A slight softening of an edge mask belongs to the standard jobs which you can settle with the Maskerade filter too. Since blurring darkens the bright edges more or less strongly, turning on the option Auto Contrast is recommended here. Thus the contrast of the mask is increased until the brightest pixels are completely white and the darkest pixels are completely black. Note that this function depends on the brightness values of the preview image. If this shows only a section of the full image, the result can be different from that obtained from a preview image in full size. The final image is calculated correctly in either case.

Invert edge mask (line drawing)

(Variant 9)

The inverted edge mask is suitable as a mask for blurring the original image under protection of the edge sharpness, however it already represents an attractive image effect. With the Range and Tolerance sliders you can control very exactly whether only the rough outlines of the image or also the finer outlines appear as black lines on white background.

Contrast mask

(Variant 10)

The Contrast mode enhances the contrast between neighbour pixels. The filter searches in the neighbourhood of every pixel (depending on the Radius) for the highest contrast. Contrasts within the choosed range are enhanced to black/white contrast.

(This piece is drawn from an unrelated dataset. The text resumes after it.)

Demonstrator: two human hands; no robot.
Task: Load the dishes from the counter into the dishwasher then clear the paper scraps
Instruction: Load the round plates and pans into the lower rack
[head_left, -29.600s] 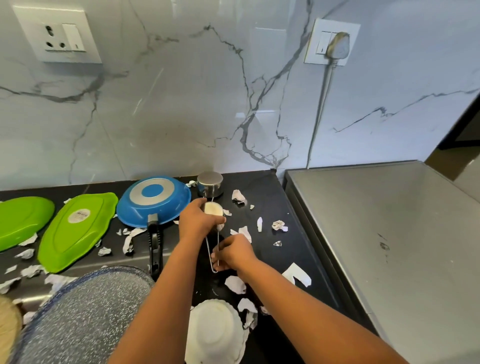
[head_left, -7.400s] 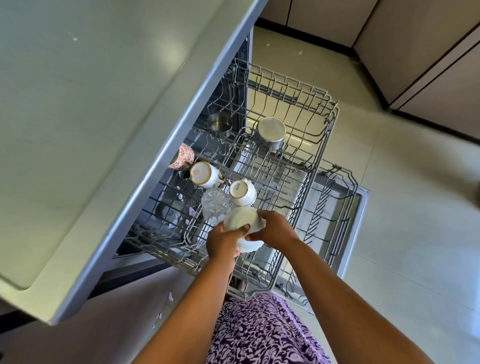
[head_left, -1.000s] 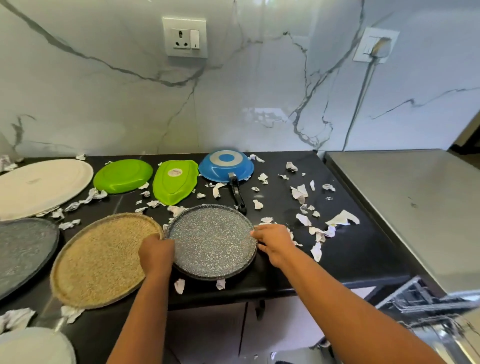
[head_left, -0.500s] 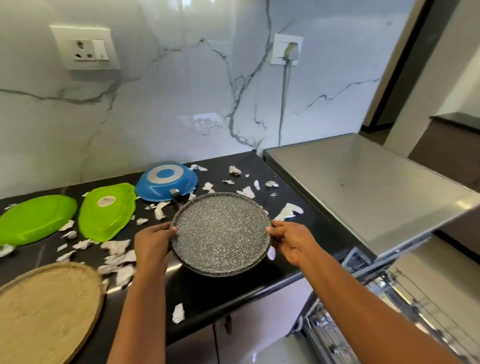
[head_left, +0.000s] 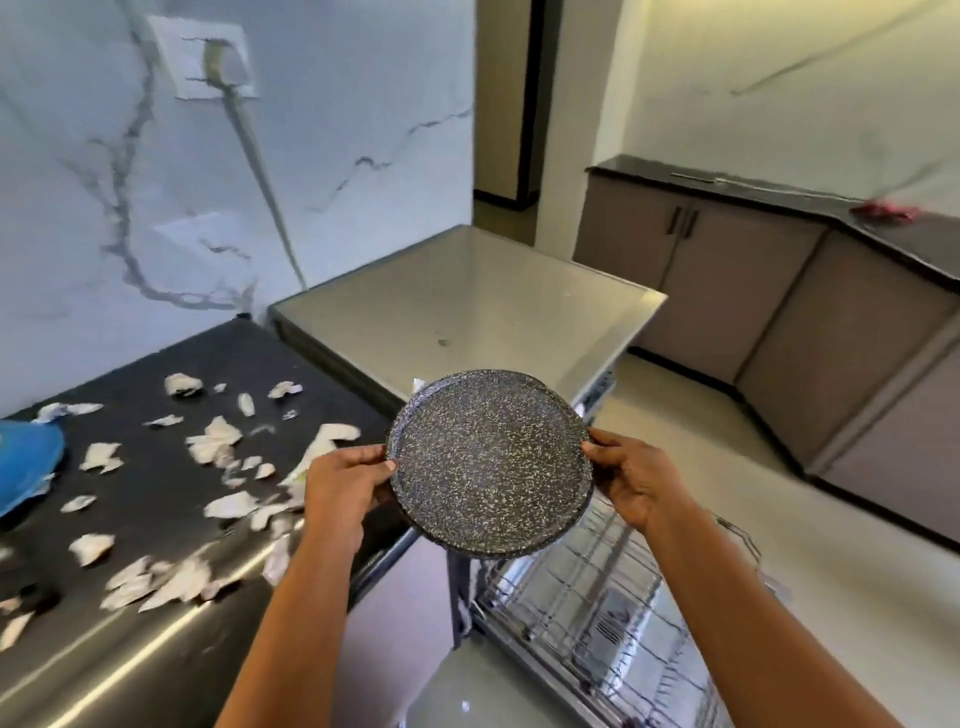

Pixel outside this range are preserved (but converted to grey pixels). If Auto-Contrast is choosed this pixels are converted in a 50%-Grey. The result looks a little bit like a high pass filter.

In order to enhance smallest contrasts choose a minimal Radius and move the range sliders to the left end. Higher Radius is recommend for graphical effects.

Combining masks: Minimum

(Combination of Variant 1 and Variant 9)

All Variants can combined to a single mask. Combinations highly improve the possibilities of the Maskerade filter. They allow the creation of masks not possible to create any other way. For example, by combining blurring and hard contrasts you can create some unusual and appealing effects. In the sample file the combination of the Variants 1 and 9 is prepared. Beginning with version 3.2 the Maskerade filter supports seven blending combining modes and one cumulative mode.

Please turn on the Combination Mode by clicking in the check box and choose the mode you like in the list box. The combined Variants are colored red now. If one Variant is activated (the settings are shown and can be changed) it has a dark red color. You can switch between the Variants as you like and by clicking Alt you can add or subtract Variants to/from the combination.

In the Minimum combination mode (shown on the right) the masked, thus dark areas of the single variants prevail. The sample shows a combination of a blurred luminosity mask (Variant 1) with the "line drawing" (Variant 9). Both variants are applied to the original image and then combined to a single mask.

Combining masks: Cumulative

(Combination of Variant 1 and Variant 9)

In the Combination Mode Cumulative only the first selected variant is applied to the original image. All additional selected variants are applied (from left to right) to the result of the previous selected variant. In the sample variant 9 (line drawing) is applied to the result of variant 1 (luminance mask).